Buying a job?

Author
Discussion

DUMBO100

1,878 posts

184 months

Friday 29th May 2015
quotequote all
Buy in at the current value and then double the turnover when he retires

RobinOakapple

Original Poster:

2,802 posts

112 months

Saturday 30th May 2015
quotequote all
DUMBO100 said:
Buy in at the current value and then double the turnover when he retires
Double the turnover?

I don't think so.

Too easy to manipulate- lower prices = higher turnover but lower profit.

dave123456

1,854 posts

147 months

Saturday 30th May 2015
quotequote all
as others say, do your due diligence.

and given what he's offering, check out what baggage he's carrying.... young thai bride? lazy kids? all liabilities for that 50% he's promised you further down the line.... obviously you'll get a professional valuation at that point but if vultures are circling it can protract and sour the process.

Du1point8

21,608 posts

192 months

Saturday 30th May 2015
quotequote all
dave123456 said:
as others say, do your due diligence.

and given what he's offering, check out what baggage he's carrying.... young thai bride? lazy kids? all liabilities for that 50% he's promised you further down the line.... obviously you'll get a professional valuation at that point but if vultures are circling it can protract and sour the process.
I would look at something like the following.
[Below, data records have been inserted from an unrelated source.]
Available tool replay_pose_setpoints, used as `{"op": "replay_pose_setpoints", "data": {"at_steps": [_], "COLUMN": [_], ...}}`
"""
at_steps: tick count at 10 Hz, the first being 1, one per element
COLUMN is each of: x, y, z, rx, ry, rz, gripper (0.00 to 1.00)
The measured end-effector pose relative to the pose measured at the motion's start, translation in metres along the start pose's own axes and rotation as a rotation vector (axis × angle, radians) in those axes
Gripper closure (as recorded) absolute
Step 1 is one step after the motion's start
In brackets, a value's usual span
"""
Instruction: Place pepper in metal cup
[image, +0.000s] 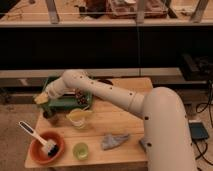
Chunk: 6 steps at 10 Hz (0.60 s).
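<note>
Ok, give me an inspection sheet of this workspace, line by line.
Surface: wooden table, lit from above.
Job's things: pepper at the gripper, above the table's left end; metal cup just below it.
Clutter: green tray, pale yellow cup, light green cup, orange bowl with a brush, grey cloth.
Grippers: gripper at the left end, above the metal cup.
Cables: cable at right of the table.
Surroundings: dark shelving behind.

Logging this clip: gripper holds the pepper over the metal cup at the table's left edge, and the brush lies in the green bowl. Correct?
Not quite. The camera view shows the brush lying in the orange bowl, not a green one. The gripper with the pepper is above the metal cup at the left edge.
</note>
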Motion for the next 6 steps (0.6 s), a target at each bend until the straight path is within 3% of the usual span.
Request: {"op": "replay_pose_setpoints", "data": {"at_steps": [4,6], "x": [0.000,0.001], "y": [-0.001,-0.002], "z": [0.000,-0.015], "rx": [0.016,-0.001], "ry": [-0.003,-0.005], "rz": [-0.029,-0.058], "gripper": [0.20,0.20]}}
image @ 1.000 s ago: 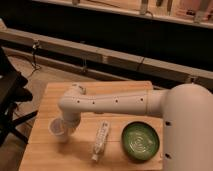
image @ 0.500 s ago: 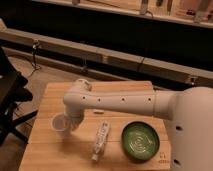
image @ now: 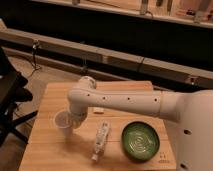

Look at the price of the company now... Say its £100k, it 'can' be turned into a £200k company if lots of hard work is done, since OP states he can turn it into that...

Sort out an arrangement that 50% of the state is paid now, so make that £50k.

Then say that OP will pay 50% on top of the current pricing for the other half regardless of what happens to buy business partner out.

So you lock in the price of the remaining 50% stake at £75k.

If the company ends up turning more of a profit before Business partner wants buying out then he loses out but it was an educated risk, if it makes less of a profit, then business partner ends up winning as the forecast was not as good as suggested.

It would need to be set in stone and if OP sees that he is going to massively win at the end of it, there is nothing to stop OP paying more for the final stake if wanted, but it also means that OP can't simply back out and walk away if the contract is signed and OP sees that its not as good as OP hoped.